Breanna Clark

Personal information
- Born: November 4, 1994 (age 31) Los Angeles, California, U.S.
- Home town: Los Angeles, California, U.S.
- Height: 5 ft 10 in (178 cm)
- Weight: 163 lb (74 kg)

Sport
- Country: United States
- Sport: Paralympic athletics
- Disability: Autism
- Disability class: T20
- Club: Dorsey High School Pasadena City College

Medal record
Women's para athletics
Representing United States
Paralympic Games
| Gold medal – first place | 2016 Rio de Janeiro | 400 m T20 |
| Gold medal – first place | 2020 Tokyo | 400 m T20 |
World Championships
| Gold medal – first place | 2017 London | 400 m T20 |
| Gold medal – first place | 2023 Paris | 400 m T20 |
Parapan American Games
| Gold medal – first place | 2019 Lima | 400 m T20 |

= Breanna Clark =

American Paralympic athlete

Breanna Clark (born November 4, 1994) is an American Paralympic athlete who has competed in T20 category races.
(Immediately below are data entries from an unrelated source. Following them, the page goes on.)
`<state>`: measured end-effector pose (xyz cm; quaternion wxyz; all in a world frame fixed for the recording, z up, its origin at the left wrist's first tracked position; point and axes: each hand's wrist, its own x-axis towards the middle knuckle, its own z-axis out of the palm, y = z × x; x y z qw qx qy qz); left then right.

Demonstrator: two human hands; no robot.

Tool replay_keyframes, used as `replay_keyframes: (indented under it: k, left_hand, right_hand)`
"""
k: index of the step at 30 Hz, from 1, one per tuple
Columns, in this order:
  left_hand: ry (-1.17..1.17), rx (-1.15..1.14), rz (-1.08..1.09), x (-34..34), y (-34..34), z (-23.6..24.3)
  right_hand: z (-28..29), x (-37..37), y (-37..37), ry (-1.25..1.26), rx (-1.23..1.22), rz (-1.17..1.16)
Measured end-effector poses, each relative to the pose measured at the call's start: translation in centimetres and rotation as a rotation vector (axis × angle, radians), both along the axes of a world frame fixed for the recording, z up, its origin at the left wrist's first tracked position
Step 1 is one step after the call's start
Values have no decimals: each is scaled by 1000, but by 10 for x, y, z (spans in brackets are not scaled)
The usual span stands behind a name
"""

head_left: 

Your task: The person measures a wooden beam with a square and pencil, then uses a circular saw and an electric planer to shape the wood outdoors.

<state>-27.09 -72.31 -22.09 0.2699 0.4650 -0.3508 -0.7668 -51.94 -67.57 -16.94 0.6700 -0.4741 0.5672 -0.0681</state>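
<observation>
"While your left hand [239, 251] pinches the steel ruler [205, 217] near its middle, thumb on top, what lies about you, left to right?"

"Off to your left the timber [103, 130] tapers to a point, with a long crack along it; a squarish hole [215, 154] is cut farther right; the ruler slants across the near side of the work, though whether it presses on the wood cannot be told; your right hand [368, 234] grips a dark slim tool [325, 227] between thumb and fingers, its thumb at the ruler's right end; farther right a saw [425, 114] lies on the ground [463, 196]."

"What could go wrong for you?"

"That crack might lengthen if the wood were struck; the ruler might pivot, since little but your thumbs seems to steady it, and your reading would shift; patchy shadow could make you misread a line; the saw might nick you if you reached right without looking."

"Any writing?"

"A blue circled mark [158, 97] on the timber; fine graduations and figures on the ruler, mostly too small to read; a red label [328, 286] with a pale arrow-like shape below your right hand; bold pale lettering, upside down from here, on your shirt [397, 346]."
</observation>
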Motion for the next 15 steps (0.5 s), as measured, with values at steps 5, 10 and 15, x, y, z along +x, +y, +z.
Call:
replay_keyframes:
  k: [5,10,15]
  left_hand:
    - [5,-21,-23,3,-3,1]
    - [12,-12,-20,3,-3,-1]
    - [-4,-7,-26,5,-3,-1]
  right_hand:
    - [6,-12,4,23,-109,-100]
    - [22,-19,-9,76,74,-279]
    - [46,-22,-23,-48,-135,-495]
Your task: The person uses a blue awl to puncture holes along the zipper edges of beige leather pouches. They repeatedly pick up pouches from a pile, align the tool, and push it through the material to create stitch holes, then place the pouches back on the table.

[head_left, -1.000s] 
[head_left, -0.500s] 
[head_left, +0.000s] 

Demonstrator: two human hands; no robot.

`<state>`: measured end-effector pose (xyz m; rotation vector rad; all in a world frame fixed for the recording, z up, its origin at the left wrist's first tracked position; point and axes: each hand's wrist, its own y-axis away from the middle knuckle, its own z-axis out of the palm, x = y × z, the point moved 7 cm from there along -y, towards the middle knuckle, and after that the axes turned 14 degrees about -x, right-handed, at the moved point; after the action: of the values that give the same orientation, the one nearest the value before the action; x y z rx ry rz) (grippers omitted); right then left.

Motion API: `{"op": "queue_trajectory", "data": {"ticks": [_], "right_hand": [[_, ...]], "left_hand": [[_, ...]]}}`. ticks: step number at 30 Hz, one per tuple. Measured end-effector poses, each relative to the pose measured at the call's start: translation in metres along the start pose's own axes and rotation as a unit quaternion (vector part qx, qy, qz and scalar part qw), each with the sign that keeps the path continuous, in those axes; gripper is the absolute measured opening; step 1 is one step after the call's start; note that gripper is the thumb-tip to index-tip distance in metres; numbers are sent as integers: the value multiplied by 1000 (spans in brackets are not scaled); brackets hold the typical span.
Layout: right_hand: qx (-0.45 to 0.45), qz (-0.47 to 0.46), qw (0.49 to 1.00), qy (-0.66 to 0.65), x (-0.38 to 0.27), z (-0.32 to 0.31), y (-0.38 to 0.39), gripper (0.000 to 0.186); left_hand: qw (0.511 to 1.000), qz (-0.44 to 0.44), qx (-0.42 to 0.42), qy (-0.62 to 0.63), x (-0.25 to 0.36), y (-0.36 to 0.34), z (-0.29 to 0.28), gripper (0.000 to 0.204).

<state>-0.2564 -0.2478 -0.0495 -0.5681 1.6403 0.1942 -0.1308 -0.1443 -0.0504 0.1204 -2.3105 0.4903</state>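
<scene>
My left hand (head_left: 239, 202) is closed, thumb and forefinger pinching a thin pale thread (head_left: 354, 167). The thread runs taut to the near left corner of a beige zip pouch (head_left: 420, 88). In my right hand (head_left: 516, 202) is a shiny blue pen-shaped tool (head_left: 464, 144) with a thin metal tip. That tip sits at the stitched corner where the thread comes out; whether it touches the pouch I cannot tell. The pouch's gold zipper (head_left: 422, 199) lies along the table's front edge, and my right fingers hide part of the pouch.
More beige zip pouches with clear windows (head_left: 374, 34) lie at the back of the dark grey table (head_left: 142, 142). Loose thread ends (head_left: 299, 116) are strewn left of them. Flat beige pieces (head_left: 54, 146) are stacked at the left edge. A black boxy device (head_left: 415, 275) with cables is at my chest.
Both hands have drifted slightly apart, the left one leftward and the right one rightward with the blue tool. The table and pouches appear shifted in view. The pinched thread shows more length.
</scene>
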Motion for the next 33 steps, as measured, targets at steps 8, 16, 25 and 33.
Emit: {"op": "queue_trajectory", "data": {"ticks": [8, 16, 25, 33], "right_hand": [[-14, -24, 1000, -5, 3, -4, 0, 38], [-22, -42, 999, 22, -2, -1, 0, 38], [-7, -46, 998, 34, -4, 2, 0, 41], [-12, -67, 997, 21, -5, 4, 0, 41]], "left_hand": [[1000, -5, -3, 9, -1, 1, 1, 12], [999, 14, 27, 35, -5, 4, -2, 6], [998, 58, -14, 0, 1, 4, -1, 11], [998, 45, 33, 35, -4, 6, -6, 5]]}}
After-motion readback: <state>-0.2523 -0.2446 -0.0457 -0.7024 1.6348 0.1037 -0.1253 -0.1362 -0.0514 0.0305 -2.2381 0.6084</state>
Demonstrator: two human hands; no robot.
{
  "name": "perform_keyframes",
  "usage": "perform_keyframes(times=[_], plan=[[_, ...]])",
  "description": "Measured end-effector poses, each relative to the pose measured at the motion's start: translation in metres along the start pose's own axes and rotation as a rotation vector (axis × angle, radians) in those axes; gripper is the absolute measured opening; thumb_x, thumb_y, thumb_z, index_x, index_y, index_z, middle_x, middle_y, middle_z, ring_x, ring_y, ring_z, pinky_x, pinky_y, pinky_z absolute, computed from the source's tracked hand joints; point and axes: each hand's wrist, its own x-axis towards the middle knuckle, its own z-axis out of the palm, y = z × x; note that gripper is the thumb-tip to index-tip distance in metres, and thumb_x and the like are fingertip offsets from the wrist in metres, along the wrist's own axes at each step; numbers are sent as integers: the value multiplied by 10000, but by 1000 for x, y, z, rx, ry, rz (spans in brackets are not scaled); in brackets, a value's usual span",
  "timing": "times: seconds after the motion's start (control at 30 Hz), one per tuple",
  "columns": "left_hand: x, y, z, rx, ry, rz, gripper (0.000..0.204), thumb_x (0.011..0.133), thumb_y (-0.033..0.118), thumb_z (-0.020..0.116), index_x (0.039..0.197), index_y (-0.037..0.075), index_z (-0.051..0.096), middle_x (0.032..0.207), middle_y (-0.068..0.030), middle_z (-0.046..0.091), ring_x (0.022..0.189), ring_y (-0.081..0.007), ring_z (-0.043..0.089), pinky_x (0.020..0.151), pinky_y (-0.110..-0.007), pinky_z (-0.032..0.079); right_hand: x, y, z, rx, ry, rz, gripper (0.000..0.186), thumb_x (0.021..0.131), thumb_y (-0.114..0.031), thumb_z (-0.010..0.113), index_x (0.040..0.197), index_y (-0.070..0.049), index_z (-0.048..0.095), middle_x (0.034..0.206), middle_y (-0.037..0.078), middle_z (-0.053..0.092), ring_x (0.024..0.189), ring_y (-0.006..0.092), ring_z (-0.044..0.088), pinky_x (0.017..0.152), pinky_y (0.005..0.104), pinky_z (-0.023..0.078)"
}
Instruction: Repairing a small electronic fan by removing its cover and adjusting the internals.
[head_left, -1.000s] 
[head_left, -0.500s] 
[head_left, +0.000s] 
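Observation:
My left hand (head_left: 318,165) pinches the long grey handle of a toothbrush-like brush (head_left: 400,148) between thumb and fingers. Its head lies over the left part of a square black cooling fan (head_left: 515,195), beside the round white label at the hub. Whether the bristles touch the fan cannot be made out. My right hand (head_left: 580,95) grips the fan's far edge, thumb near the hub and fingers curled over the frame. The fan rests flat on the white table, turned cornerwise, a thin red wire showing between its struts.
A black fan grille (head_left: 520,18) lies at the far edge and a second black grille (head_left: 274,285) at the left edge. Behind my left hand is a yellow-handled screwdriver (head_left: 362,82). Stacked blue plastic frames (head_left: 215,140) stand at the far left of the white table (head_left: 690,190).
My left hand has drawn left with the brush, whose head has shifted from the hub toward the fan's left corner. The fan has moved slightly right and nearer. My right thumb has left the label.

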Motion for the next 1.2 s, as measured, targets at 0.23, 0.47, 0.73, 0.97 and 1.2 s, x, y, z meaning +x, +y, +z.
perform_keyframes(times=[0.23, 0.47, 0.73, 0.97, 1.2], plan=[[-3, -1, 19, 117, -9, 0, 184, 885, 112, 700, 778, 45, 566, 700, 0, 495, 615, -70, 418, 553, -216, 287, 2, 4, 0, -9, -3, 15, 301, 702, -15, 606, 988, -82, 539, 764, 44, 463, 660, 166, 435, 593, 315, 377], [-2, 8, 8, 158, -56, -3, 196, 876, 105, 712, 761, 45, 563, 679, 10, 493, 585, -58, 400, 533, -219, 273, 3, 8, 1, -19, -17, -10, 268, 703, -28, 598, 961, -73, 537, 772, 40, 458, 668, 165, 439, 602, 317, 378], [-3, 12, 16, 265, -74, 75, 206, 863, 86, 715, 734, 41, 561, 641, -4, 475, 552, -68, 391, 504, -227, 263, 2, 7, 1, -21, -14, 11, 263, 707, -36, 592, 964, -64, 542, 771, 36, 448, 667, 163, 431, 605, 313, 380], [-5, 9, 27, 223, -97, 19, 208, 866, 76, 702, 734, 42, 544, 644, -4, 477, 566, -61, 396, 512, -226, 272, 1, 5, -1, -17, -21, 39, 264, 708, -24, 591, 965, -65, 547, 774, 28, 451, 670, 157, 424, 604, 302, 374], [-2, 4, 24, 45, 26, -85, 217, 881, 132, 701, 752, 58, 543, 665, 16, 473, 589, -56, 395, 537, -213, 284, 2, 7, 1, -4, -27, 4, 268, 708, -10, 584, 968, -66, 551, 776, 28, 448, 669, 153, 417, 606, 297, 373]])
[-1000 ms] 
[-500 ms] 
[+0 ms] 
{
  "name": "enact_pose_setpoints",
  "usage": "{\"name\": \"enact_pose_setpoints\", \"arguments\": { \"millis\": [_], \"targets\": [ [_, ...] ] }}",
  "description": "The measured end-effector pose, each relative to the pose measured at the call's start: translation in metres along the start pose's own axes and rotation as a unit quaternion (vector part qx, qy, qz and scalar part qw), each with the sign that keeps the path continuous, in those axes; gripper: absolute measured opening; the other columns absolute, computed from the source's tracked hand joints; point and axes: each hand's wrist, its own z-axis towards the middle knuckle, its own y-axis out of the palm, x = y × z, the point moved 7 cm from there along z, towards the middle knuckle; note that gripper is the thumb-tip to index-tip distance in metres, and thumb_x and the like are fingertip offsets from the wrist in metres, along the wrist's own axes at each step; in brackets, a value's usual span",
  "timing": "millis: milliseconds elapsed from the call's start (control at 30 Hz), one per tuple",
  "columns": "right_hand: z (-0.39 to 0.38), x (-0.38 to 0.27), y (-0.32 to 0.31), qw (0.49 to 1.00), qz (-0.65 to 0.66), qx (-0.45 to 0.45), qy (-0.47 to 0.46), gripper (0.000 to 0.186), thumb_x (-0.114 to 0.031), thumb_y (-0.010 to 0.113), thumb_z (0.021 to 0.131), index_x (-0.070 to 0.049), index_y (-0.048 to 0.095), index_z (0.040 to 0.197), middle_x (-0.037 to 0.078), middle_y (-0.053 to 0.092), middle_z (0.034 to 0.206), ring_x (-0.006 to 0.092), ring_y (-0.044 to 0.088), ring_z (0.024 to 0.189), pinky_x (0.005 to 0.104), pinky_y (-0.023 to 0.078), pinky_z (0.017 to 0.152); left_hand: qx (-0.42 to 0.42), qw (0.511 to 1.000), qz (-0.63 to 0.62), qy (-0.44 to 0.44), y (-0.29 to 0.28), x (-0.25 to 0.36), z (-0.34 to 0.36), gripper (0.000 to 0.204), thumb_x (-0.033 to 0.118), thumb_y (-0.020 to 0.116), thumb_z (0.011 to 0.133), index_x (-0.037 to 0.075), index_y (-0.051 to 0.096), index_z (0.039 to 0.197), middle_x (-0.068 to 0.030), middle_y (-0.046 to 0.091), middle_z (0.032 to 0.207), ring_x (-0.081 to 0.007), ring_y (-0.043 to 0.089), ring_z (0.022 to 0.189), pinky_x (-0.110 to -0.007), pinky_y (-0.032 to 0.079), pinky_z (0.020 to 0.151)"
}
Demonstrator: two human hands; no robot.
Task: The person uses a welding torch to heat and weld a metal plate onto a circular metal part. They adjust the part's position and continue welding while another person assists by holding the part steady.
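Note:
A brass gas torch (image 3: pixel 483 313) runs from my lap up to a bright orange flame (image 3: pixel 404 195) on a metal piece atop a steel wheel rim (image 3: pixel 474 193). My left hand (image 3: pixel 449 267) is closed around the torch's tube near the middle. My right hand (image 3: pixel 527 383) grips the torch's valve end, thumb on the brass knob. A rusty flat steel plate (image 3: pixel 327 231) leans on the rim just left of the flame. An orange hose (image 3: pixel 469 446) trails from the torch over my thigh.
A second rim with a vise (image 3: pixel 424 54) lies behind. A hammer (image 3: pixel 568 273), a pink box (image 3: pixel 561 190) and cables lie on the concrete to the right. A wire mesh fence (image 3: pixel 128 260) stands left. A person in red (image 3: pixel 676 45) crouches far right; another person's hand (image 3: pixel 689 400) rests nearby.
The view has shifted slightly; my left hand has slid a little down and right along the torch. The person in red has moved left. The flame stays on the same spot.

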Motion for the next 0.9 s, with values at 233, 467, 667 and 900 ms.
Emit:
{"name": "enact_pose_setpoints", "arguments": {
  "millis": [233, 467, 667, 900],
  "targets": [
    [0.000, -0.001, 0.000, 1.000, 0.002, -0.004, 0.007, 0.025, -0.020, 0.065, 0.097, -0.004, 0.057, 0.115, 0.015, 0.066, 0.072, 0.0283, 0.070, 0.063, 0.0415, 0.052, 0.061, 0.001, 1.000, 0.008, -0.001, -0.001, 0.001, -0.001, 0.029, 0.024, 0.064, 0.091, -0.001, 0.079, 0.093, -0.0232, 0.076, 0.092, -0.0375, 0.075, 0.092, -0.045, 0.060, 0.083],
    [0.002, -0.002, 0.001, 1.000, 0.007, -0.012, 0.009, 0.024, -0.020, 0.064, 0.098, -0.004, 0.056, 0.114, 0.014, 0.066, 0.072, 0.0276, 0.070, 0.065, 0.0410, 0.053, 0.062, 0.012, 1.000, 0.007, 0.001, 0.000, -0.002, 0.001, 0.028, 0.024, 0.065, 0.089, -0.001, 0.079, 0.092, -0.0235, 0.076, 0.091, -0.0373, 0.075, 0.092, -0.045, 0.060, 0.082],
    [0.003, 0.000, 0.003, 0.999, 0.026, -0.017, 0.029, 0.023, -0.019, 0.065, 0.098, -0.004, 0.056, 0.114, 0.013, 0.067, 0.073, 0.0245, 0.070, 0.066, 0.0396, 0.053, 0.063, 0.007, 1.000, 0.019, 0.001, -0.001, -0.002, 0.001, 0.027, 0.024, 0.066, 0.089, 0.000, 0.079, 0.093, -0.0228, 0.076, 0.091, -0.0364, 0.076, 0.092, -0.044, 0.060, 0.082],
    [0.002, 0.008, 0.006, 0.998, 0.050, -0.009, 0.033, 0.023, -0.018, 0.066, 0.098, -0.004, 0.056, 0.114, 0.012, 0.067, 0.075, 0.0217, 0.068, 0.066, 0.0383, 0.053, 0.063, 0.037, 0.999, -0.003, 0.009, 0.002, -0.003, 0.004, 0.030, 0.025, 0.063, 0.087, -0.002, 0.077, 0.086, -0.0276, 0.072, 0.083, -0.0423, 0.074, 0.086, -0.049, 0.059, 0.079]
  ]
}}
She was diagnosed with autism at age four.

==Career==
Clark ran on the track teams at Susan Miller Dorsey High School and Pasadena City College.

==Personal life==
She has a twin brother named Rashard and first-cousin named Duane who also both ran track. Their mother, Rosalyn Clark, won a silver medal in the 1976 Summer Olympics in the women's 4 x 400 metres relay. Breanna is a world, Parapan American and Paralympic champion in the races that she competes in.